C'était il y a longtemps, au milieu du siècle dernier, robe auburn, yeux en amande rehaussés de khôl, têtes fines, les vaches de retour à l'étable nous attiraient quand, au soir, Marcellou les ramenait à l'étable. Etaient elles des Mézines ou des Gévaudannes ? je n'en sais rien, en tous cas cette race bonne laitière disparut au cours des années 60 au profit de croisements entre aubracs et salers.
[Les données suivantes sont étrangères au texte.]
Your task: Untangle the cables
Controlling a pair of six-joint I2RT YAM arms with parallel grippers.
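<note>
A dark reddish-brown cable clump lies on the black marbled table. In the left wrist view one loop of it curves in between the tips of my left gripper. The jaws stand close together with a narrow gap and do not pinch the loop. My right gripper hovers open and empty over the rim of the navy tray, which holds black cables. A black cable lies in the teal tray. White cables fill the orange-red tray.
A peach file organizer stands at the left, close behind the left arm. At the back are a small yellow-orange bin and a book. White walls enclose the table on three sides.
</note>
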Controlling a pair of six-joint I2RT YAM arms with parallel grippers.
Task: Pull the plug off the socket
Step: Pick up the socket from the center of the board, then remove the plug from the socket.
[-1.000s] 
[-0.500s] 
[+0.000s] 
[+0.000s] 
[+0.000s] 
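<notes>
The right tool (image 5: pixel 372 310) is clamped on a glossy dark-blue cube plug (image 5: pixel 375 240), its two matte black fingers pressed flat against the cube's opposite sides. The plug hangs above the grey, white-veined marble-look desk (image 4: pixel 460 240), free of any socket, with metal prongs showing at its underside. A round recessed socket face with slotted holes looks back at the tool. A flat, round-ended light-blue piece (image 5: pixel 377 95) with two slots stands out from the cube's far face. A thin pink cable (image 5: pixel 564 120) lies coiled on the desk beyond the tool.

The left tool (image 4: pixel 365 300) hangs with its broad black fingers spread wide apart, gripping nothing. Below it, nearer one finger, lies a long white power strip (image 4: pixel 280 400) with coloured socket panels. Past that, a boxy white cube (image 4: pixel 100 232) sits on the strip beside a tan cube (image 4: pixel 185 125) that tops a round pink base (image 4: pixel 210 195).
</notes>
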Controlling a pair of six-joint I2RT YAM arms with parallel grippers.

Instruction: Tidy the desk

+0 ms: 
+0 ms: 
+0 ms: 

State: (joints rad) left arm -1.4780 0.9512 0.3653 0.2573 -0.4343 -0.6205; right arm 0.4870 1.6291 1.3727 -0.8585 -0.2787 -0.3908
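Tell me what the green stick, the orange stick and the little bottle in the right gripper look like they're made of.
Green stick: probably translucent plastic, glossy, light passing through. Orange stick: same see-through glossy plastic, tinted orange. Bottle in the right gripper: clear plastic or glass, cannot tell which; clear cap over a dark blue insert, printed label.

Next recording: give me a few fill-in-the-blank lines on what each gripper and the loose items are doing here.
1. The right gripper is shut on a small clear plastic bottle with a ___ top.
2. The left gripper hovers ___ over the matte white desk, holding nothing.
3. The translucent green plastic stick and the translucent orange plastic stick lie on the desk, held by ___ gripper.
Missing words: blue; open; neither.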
Disparus aussi les rires de Marguerite, de Rose et de Violette

Fleurs

Non ce n'étaient pas des vaches, bien qu'à la réflexion, il y en eut des nommées Marguerite, ou Rosette et peut être même Violette, c'est la première fois d'ailleurs que j'évoque un tel rapprochement entre ces prénoms qui furent ceux de ma mère et de ses soeurs. Leur mère Geneviève, grande Dame issue pourtant d'une très modeste famille de St Privat d'Allier ne songea, n'en doutons point qu'aux fleurs. Mais ce parallèle un peu osé, convenons en m'amuse beaucoup.

Aïe, j'ai l'âge d'évoquer ces années-bonheur avec une tendre nostalgie, Dames ne sont plus, et tant d'autres avec elles, mais le bonheur est resté, et moi encore.